Tomatoes are one of the most widely cultivated solanaceous vegetable crops in the world [1], is not only rich in nutritional value, but also has unique edible and health care functions; thus, it is widely planted in facility agriculture. With the increasing trend of greenhouse scale cultivation, the traditional manual picking method has been unable to meet the demand for high efficiency and low loss in modern agriculture, which prompts the intelligent upgrade of picking robots to become an inevitable trend [2]. With the continuous expansion of greenhouse planting scale, automated picking technology and accurate detection of fruits have become the key factors in improving production efficiency and reducing labour costs [3].

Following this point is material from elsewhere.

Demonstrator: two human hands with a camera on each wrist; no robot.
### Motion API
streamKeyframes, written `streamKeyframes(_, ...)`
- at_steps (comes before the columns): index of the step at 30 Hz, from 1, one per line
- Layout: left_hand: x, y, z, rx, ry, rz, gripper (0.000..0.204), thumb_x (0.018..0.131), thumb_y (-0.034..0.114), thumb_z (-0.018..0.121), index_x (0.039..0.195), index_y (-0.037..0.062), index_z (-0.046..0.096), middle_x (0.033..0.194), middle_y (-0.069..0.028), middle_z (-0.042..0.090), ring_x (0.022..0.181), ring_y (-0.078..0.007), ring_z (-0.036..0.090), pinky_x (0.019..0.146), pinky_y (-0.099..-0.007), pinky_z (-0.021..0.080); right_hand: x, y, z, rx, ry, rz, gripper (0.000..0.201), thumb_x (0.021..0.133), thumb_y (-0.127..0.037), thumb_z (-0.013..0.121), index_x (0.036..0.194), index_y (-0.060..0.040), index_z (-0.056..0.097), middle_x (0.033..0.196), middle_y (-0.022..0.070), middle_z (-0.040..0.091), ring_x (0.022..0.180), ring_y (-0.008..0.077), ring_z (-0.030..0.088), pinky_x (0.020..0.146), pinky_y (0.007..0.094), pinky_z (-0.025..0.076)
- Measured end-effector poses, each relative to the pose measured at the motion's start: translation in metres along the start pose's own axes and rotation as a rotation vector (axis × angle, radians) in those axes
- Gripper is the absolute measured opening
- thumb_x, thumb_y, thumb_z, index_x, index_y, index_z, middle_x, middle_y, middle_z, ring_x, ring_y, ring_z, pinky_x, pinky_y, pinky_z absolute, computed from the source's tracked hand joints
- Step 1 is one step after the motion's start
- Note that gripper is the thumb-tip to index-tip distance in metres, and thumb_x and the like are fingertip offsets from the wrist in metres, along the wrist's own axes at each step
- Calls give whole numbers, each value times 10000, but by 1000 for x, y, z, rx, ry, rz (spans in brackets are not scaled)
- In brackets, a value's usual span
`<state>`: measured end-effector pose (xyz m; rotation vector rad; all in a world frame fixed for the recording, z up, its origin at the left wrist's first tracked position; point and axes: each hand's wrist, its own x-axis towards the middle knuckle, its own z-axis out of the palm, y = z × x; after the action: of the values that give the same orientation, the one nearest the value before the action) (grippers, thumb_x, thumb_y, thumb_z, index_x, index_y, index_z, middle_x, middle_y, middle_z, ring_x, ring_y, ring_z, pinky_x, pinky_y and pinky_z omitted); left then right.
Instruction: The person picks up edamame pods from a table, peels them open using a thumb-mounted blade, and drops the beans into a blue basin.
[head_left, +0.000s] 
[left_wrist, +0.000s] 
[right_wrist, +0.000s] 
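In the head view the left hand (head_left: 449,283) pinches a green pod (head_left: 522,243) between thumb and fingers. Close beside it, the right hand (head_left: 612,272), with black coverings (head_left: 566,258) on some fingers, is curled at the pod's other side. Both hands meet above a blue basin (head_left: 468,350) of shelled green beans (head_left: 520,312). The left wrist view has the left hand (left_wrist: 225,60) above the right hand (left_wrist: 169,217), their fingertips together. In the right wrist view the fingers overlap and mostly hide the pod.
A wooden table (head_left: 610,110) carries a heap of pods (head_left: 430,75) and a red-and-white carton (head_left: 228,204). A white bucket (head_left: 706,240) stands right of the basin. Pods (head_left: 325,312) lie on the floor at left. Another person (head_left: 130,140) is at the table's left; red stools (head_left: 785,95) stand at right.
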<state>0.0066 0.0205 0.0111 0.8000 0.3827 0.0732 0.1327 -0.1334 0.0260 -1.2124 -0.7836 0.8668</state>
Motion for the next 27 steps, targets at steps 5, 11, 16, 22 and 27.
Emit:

Fruit recognition technology is the key to the realisation of automatic robot picking function. Improving the accuracy of target fruit recognition and reducing the leakage rate of target fruits are crucial for enhancing the stability of the system and improving the overall picking efficiency [4]. In the initial development stage of fruit recognition technology, traditional image processing methods based on visual features such as colour, texture, and shape are mainly applied, such as the sliding window technique, Histogram of Oriented Gradients (HOG) [5], Support Vector Machine (SVM) [6], and Non-Maximum Value Suppression (NMVS) [7]. These methods can achieve some success under the conditions of uniform illumination and a simple background, but in the complex environment of natural greenhouses, when facing the challenges of a complex background, drastic changes in illumination, and shading and overlapping among fruits, they show obvious defects such as insufficient robustness, weak generalisation ability, and reliance on manual parameter configuration, which make it difficult to satisfy the dual demands of high real-time performance and high accuracy in practical agricultural production [8].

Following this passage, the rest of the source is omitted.